(Directions for this task) Output only the lines below from the one holding "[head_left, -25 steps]" down to the one holding "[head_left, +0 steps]", both end lines included and every picture dropped.
----------
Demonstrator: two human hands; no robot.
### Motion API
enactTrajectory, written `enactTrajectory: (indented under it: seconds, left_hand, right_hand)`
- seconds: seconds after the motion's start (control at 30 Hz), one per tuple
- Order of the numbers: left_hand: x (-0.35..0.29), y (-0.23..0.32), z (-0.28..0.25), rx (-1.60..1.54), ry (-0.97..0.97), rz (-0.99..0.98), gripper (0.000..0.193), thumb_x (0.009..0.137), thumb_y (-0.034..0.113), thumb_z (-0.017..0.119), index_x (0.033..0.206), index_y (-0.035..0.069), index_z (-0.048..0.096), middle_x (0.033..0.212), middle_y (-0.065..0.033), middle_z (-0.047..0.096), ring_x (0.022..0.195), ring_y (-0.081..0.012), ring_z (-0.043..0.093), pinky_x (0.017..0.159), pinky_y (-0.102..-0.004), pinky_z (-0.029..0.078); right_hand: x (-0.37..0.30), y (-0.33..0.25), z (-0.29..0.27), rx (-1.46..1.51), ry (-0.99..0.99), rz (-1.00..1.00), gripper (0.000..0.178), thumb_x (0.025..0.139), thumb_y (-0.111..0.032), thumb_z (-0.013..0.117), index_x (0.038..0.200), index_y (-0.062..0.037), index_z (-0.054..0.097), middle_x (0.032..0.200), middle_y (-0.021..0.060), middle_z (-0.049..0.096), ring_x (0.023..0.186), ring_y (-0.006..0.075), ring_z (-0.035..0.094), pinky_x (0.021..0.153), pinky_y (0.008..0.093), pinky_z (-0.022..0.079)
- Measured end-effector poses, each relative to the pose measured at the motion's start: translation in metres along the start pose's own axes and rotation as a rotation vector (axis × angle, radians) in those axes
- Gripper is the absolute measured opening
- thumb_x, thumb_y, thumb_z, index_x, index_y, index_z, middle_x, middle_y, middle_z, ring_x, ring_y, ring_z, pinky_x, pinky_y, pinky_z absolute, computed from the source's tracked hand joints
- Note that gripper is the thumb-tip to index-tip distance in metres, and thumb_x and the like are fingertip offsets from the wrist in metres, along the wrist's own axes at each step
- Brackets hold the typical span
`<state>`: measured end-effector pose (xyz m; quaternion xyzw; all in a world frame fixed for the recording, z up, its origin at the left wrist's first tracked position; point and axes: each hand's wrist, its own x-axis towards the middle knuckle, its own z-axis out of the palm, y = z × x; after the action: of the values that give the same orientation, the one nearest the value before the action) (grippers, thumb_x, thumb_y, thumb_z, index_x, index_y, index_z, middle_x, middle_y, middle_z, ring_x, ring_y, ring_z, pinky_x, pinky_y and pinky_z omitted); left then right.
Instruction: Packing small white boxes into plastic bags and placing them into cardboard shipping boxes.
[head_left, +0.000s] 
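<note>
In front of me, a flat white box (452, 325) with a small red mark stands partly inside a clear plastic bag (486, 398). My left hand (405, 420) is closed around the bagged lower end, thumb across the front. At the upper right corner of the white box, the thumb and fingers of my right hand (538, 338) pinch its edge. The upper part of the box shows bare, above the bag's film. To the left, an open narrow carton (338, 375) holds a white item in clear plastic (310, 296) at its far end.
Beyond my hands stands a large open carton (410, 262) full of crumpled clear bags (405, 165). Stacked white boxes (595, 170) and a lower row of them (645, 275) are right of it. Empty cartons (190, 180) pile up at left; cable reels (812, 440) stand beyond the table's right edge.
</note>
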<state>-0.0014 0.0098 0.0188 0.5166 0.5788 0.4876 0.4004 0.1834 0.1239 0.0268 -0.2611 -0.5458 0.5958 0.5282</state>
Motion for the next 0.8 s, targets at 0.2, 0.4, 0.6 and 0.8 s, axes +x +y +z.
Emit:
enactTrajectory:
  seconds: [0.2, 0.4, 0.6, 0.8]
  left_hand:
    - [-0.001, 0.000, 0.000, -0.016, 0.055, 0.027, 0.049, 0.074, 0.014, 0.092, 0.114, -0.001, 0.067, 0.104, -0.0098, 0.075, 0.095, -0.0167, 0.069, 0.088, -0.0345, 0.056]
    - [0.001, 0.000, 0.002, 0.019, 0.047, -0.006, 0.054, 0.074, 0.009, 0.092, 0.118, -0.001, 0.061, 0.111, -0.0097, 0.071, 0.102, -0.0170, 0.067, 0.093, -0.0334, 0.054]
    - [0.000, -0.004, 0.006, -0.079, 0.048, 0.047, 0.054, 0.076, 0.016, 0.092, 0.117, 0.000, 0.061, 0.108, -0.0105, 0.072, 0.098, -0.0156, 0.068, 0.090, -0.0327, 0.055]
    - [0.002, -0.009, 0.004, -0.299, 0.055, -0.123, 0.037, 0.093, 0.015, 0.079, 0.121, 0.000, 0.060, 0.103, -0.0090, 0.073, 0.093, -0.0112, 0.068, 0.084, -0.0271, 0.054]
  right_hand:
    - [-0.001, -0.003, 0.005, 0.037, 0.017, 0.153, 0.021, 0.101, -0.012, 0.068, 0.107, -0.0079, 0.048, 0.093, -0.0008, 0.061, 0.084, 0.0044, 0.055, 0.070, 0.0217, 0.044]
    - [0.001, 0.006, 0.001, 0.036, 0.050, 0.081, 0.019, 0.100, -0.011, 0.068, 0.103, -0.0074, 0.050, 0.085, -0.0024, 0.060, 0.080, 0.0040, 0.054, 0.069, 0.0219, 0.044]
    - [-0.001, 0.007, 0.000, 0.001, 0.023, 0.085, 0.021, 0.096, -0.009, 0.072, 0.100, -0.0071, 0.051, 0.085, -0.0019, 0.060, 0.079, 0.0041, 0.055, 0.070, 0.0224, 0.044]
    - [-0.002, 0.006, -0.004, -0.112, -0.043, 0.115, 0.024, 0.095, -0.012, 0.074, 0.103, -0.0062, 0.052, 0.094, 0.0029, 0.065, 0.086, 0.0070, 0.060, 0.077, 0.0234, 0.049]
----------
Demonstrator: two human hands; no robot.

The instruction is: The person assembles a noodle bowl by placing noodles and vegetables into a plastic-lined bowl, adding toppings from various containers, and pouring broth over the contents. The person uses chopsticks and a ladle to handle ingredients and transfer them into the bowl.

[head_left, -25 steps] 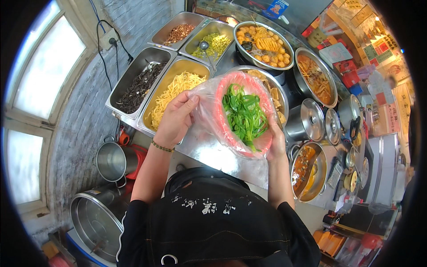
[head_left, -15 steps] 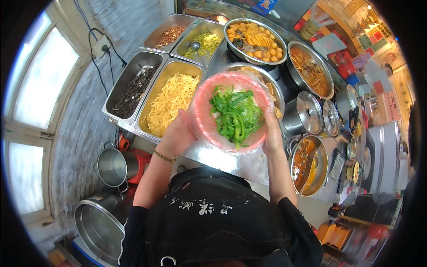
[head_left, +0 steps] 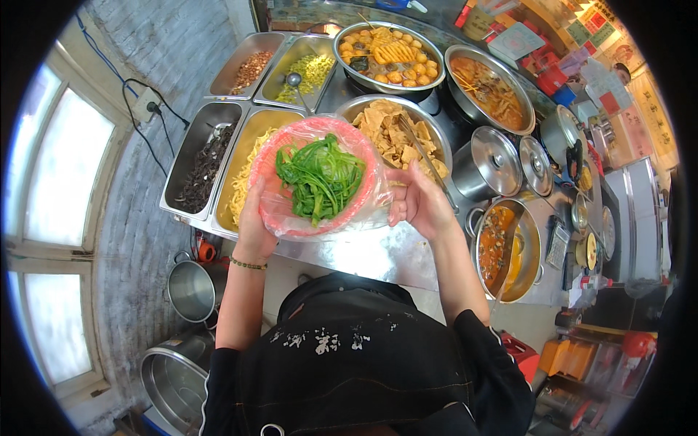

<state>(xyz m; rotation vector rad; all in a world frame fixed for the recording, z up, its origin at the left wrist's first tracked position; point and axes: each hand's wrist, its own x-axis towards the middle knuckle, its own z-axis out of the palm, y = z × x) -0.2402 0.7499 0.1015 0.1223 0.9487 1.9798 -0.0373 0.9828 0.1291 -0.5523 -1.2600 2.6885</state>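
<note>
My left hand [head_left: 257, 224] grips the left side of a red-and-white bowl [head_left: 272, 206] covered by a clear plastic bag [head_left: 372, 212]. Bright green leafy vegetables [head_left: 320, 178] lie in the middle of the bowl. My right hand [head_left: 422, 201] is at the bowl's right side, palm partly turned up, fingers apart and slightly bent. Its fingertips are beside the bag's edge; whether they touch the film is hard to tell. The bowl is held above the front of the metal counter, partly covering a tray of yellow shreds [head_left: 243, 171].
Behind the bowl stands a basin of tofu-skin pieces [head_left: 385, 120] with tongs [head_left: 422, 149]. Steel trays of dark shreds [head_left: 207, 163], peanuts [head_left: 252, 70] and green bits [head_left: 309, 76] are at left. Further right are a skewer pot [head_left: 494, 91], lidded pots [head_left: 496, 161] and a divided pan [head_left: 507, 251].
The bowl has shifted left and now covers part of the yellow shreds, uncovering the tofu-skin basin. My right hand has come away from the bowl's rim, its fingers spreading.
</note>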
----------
(Finished exercise)
[head_left, -25 steps] 
[head_left, -15 steps] 
[head_left, +0 steps] 

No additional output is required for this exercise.